Obomsawin’s film focuses on the campaign lead by the remarkable 14-year-old Shannen Koostachin to have a real school replace substandard portable buildings. After Shannen’s untimely death, the movement attracted national attention, lobbying for improved educational opportunities for First Nations youth. Aboriginal people in Canada suffer from unemployment, poverty and its attendant ills in staggering and appalling numbers.
While the stories of Shannen’s family and other members of the distressed community are full of heart, the film’s politics endorse working within the system, in this case, through the New Democratic Party. After endless governmental neglect, the guitar playing, storytelling NDP MP Charlie Angus stepped into the breach. He is prominently on display in the movie, which culminates with six students flying to Geneva in February 2012 to deliver a message to a UN committee. Shortly afterward a motion for Aboriginal children, introduced by Angus, was passed in the House of Commons. The film’s production notes admit that “many other communities still don’t have safe and welcoming schools.”
Australian filmmaker Ivan Sen’s Mystery Road is a thriller set in an outback town, whose lead character Jay Swan (Aaron Pedersen) is an Aboriginal cop determined to solve the murder of a teenage Aboriginal girl. Swan is neither accepted by the white-dominated police force, nor the police-hating Aboriginal community. The movie is relatively lightweight, entertaining fare that also stars veteran Australian actors Hugo Weaving and Jack Thompson.
The latest film by American director Kelly Reichardt is Night Moves, about eco-terrorism. Set in Oregon, it is the story of three radical environmentalists who plot and execute the blowing up of a hydroelectric dam, with unplanned, fatal consequences. The trio are Harmon (Peter Sarsgaard), a former Marine, Dena (Dakota Fanning), who works in a New Age spa and their leader, the militant Josh (Jesse Eisenberg), a member of an organic farm community. The movie’s production notes describe it as “a tale of suspense and a meditation on the consequences of political extremism.”

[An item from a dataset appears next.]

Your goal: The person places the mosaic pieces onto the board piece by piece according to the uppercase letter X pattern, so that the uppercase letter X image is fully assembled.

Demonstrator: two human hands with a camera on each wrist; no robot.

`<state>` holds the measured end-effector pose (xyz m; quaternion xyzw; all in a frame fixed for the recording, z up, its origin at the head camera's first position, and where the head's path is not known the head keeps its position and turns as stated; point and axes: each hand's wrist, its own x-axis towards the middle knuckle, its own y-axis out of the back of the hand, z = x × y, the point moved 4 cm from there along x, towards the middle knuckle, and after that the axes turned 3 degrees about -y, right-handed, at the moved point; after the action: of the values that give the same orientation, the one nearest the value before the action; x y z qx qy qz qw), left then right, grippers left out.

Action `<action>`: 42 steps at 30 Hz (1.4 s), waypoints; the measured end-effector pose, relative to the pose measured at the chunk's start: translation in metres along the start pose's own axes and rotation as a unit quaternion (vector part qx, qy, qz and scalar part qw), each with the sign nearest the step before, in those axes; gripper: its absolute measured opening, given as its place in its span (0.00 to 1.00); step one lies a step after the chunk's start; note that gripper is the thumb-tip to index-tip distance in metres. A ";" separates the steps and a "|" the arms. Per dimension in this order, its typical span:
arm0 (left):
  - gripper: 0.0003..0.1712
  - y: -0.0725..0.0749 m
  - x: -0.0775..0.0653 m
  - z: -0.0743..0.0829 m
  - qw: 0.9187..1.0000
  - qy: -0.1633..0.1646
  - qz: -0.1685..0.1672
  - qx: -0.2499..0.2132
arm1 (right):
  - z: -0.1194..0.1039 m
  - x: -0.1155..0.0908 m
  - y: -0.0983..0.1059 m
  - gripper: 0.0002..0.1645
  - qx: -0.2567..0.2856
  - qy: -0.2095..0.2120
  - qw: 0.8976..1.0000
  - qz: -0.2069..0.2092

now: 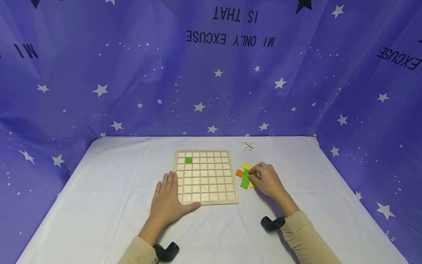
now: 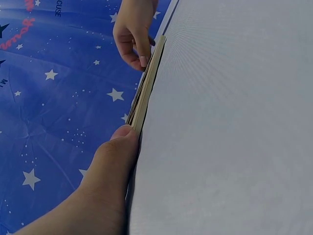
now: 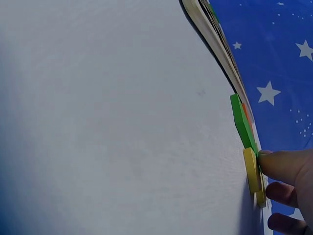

Night Moves might be more aptly labeled some ramblings on the delusions of a political delinquency that has long since passed its prime. Reichardt claims to have drawn inspiration from “Patty Hearst and the Symbionese Liberation Army, members of the Weather Underground, the Black Panthers, Earth First!, the Earth Liberation Front, the would-be Portland Christmas tree bomber, a kid who burned down a McDonald’s in his hometown—to the fictional character of Raskolnikov in Crime and Punishment.” Is eco-terrorism really the most pressing problem in contemporary America? In fact, its practitioners are either sitting in jail or have long ago made their peace with the powers that be.
Reichardt’s previous work includes Meek’s Cutoff (2010), about an ill-fated wagon train in the Pacific Northwest in 1845. That film has no definable start or finish, and while Reichardt brings to it her characteristically minimalist approach, Meek’s Cutoff lacks the concrete social detail that made her Wendy and Lucy (2008), starring Michelle Williams, a moving and wrenching work. Night Moves fails to elicit any such sympathy for its largely clueless, disoriented characters.
Italian director Alessio Cremonini falls into line with imperialist propaganda on Syria with Border, about two young Muslim women, who learn that a family member has deserted the Syrian Army to join the opposition Free Syrian Army. In order to survive they must make their way to Turkey. Their journey involves dealing with a sleazy shabiha, a mercenary tool of the government, and encountering members of the rebel force, depicted as a kindly, humanitarian group of saviors, rather than an element of the right-wing, US-backed Islamist militias. Speaking for an entire social layer, TIFF’s director and CEO Piers Handling, in his film catalogue description, presents Border as a “powerful account of contemporary Syria.”